* **Assignment**: Pull out every line below containing the word "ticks".

Available data START

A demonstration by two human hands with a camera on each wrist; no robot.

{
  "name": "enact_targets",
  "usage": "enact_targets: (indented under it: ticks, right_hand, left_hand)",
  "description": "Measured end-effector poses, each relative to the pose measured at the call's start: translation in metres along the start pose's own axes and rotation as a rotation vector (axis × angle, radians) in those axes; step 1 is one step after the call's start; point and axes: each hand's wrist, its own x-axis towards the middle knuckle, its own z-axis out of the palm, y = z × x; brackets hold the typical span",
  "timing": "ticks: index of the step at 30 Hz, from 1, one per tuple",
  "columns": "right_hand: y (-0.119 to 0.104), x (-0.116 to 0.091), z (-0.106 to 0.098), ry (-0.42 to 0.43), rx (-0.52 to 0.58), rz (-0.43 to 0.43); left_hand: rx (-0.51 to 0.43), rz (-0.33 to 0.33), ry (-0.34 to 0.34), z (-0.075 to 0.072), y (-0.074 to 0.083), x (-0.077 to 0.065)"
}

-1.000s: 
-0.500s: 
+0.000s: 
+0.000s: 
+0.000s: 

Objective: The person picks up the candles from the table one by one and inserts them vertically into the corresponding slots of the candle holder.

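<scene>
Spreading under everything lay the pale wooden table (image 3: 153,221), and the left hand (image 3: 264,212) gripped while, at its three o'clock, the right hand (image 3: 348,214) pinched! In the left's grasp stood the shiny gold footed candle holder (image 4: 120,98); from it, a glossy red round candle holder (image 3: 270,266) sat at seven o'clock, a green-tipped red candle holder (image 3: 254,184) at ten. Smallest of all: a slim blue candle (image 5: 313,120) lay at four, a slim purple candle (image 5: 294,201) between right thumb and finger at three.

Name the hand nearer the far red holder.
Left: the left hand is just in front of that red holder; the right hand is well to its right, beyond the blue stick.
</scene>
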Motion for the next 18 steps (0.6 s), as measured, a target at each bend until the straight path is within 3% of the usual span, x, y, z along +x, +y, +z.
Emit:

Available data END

* **Finished exercise**:
  "usage": "enact_targets: (indented under it: ticks, right_hand, left_hand)",
  "timing": "ticks: index of the step at 30 Hz, from 1, one per tuple",

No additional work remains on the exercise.